Zen-Meister Muho Nölke ist der einzige deutsche Abt eines japanischen Zen-Klosters. Er ist Ehemann und Vater von drei Kindern. Mit uns sprach er über die Kunst des Loslassens, Meditation als Körperpraxis und den Sinn des Lebens.
Von Ihnen stammt der Satz: „Das Leben hat keinen Sinn, deswegen ist es ja so schön.“ Wieso ist das denn so schön?
Muho Nölke: Die Suche nach Sinn und Glück oder – im Zen – Erleuchtung führt uns von der eigentlichen Sache weg. Die eigentliche Sache ist das Leben, das wir hier und jetzt führen. Wenn ich mich aber frage, welchen Sinn hat denn das Leben, bin ich in Gedanken schon woanders. Ich für mich würde sagen: Sinn, warum? Wenn es einen Sinn im Leben gäbe, wäre er ja schon woanders. Warum nicht einfach leben, in diesem Moment?

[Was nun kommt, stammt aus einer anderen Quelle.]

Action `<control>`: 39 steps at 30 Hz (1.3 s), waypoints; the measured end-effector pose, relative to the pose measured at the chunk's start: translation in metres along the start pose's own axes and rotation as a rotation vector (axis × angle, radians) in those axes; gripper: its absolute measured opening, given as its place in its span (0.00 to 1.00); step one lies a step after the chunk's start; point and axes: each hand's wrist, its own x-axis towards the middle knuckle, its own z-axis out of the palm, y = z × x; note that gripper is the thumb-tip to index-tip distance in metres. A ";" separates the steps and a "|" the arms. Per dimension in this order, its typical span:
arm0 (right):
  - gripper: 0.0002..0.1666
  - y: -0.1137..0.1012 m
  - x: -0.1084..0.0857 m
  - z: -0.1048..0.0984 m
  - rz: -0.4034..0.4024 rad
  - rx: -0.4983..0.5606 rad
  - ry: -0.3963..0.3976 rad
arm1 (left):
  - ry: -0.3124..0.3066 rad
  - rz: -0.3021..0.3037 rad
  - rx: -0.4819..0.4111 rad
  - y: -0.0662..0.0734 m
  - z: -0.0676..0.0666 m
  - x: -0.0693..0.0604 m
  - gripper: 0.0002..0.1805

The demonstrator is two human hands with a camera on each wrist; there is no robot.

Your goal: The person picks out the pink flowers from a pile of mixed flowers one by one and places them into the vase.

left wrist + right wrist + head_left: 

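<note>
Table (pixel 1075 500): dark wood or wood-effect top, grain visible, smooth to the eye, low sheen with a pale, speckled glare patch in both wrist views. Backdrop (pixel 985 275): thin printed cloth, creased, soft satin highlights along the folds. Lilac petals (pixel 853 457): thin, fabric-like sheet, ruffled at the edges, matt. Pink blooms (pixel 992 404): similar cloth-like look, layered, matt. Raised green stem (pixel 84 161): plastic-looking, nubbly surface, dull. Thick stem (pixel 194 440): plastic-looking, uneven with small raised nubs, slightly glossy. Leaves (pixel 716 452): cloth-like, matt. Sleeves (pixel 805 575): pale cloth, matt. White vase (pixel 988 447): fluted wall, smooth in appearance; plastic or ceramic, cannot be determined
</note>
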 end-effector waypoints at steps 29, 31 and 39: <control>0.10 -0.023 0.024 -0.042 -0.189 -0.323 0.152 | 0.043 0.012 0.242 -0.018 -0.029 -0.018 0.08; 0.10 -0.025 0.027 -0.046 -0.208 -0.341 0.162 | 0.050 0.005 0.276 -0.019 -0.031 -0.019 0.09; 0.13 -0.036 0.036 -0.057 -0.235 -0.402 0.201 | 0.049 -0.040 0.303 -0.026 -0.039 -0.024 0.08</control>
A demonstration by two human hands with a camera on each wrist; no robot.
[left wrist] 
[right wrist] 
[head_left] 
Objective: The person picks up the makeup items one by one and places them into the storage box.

Ihre Mutter starb, als Sie sieben Jahre alt waren. Daraufhin fragten Sie sich, was es mit dem Leben eigentlich auf sich hat. Statt vor dem Tod hatten Sie Angst vor dem Leben. Was führte dazu, dass Sie sich irgendwann sagten: „Das mit der Suche nach dem Sinn des Lebens lasse ich besser sein“?
Letztlich war das der Buddhismus, aber es war ein relativ langer Weg. Mit 16 bin ich durch Zufall mit ZenMeditation in Kontakt gekommen. Ich lebte im Internat und wurde von einem Pädagogen in meiner Schule förmlich überredet, Zazen auszuprobieren. Später begann ich Bücher zu lesen, in denen etwas über Erleuchtung stand. Anfangs dachte ich, das ist genau das, wonach ich immer gesucht habe. Buddha hat unter dem Baum der Erleuchtung die Loslösung vom Leiden gefunden. Das will ich auch. Deswegen bin ich nach Japan gegangen, denn Zen kommt aus Japan. Nach einigem Suchen fand ich dort das Kloster, in dem ich auch heute noch bin, Antaiji. Die ersten Jahre im Kloster bin ich der Karotte, die ich Erleuchtung nenne, nachgerannt. Ich habe sie gesucht, obwohl mir gesagt wurde, dass sie sich dadurch nur mehr von mir entfernen würde. Ich stieß auf innere Widerstände. Mit der Meditation war es nicht
einfach, genau wie mit der Arbeit auf den Feldern und dem Küchendienst. Daher überlegte ich, wieder nach Deutschland zurückzufahren. Manchmal dachte ich im Ernst, dass mich das Leben im Kloster noch umbringen könnte. Andererseits wusste ich auch nicht, wohin ich in Deutschland hätte gehen sollen. Ich dachte, wenn ich es hier in Japan nicht schaffe, schaffe ich es nirgends.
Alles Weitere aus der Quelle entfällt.